■ Exercise directions
Set down exactly the lines of the listing below, please, beginning with the first and ending with the line that holds "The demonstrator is".

■ Supplied data

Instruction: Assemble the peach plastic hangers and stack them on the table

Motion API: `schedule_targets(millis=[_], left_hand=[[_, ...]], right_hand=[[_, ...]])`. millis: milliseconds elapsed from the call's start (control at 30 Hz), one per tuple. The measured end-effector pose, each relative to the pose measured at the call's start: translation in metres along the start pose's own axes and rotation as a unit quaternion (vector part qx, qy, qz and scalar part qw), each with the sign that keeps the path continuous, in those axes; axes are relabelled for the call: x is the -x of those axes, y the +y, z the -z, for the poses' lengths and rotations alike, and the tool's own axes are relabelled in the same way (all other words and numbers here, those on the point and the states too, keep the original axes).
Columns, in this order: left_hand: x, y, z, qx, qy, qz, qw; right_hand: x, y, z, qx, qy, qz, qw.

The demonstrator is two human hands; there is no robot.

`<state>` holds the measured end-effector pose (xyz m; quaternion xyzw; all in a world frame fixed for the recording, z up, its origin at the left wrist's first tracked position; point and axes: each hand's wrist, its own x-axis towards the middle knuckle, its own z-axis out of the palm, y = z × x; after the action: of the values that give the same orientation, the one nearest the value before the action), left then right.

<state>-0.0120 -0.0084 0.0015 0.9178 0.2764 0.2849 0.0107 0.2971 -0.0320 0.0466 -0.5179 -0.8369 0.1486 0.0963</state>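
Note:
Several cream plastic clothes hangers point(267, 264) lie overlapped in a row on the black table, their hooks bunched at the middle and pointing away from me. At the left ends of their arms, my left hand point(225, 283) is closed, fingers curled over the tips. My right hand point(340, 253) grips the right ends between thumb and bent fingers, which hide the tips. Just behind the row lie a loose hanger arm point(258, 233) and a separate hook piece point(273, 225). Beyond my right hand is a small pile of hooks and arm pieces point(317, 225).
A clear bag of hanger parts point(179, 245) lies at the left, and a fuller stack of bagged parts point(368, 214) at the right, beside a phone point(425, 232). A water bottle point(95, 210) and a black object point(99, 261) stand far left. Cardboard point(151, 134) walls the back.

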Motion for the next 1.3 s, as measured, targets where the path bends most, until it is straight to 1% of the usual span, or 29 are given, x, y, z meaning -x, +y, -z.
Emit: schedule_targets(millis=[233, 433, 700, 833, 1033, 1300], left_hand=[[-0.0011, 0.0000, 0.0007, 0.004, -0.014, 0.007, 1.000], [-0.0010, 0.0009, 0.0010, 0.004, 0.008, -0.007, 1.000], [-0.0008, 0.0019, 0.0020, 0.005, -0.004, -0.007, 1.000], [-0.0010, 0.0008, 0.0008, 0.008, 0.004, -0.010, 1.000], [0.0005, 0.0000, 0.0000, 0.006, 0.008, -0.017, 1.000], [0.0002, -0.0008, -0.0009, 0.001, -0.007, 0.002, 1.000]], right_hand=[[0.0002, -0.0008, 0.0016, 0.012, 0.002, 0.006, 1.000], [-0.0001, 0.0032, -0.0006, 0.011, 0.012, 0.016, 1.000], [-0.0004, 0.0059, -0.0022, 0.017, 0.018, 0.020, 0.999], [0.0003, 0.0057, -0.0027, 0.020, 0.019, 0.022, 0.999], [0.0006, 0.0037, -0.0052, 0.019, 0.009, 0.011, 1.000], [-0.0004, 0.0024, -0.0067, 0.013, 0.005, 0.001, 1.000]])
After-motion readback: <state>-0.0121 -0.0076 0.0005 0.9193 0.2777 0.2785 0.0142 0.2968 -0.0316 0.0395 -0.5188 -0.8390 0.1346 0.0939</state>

■ Exercise answer
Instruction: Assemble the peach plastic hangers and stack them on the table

Motion API: `schedule_targets(millis=[_], left_hand=[[_, ...]], right_hand=[[_, ...]])`. millis: milliseconds elapsed from the call's start (control at 30 Hz), one per tuple. The measured end-effector pose, each relative to the pose measured at the call's start: translation in metres along the start pose's own axes and rotation as a unit quaternion (vector part qx, qy, qz and scalar part qw), each with the sign that keeps the path continuous, in those axes; axes are relabelled for the call: x is the -x of those axes, y the +y, z the -z, for the poses' lengths and rotations alike, and the tool's own axes are relabelled in the same way (all other words and numbers here, those on the point and the states too, keep the original axes).
Columns, in this order: left_hand: x, y, z, qx, qy, qz, qw; right_hand: x, y, z, qx, qy, qz, qw.

The demonstrator is two human hands; there is no robot.

The exercise is now finished.